English, 1692 - 1780
BiographyBorn London, 13 June 1692; died Canterbury, 3 March 1780.

English painter and writer. The son of a coal merchant and the nephew of Thomas Highmore (1660–1720), Serjeant-Painter to the King, he was articled to an attorney on 18 July 1707. Bored with his duties, he attended Kneller’s Academy from 1713 and in 1715 abandoned law, setting up as a portrait painter in the City of London. From 1720 he attended the St Martin’s Lane Academy, where he was able to study contemporary French styles in art and design, particularly that of Gravelot. He read widely and mastered Brook Taylor’s system of perspective (1715). He also attended William Cheselden’s anatomy lectures and contributed designs to that author’s Anatomy of the Human Body (1722).

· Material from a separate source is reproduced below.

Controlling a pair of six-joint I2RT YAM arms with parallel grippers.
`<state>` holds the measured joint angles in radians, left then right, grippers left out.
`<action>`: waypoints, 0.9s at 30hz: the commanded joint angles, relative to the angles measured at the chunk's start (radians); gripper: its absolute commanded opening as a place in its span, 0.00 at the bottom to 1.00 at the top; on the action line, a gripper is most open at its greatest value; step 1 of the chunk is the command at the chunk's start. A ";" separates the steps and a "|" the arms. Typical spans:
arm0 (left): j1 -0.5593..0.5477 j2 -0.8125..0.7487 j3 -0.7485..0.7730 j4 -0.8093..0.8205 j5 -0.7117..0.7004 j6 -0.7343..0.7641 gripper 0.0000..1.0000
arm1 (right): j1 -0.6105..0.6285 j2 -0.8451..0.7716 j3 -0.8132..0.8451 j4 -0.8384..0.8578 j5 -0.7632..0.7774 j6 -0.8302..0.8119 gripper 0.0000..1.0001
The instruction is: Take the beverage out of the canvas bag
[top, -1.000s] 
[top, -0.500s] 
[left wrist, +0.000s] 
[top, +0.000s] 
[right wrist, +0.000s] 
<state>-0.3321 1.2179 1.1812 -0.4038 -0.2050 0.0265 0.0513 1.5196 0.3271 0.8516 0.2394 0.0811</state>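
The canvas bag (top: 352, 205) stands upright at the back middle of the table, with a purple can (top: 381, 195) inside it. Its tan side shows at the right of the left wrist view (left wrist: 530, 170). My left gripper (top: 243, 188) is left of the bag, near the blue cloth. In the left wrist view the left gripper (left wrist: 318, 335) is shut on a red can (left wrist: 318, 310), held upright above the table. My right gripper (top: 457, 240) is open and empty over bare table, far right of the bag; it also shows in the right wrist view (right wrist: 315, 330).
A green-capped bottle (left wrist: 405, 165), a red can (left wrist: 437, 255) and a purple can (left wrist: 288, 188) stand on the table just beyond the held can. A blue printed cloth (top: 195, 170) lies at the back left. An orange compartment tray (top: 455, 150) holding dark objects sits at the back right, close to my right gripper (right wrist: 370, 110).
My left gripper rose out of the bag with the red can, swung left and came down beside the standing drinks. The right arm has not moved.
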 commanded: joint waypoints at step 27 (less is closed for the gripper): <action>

In 1723 Highmore moved to Lincoln’s Inn Fields, which lay to the west of the City—a more convenient location for those who needed to find a market for their art. In 1725 he was employed by John Pine (1690–1756) to make 20 drawings for engravings of the recently revived order of the Knights of Bath; among these was his portrait of the Duke of Richmond (Goodwood House, W. Sussex). In 1732 he travelled to the Low Countries to study works by Rubens and van Dyck, and two years later he went to Paris, where he saw the art collections at Versailles and in the Palais du Luxembourg and the Louvre, as well as several important private ones. In the following years he secured commissions from the royal family, such as Queen Caroline of Ansbach (c. 1735; London, Hampton Court, Royal Col.); however, his patrons were more often middle-class sitters.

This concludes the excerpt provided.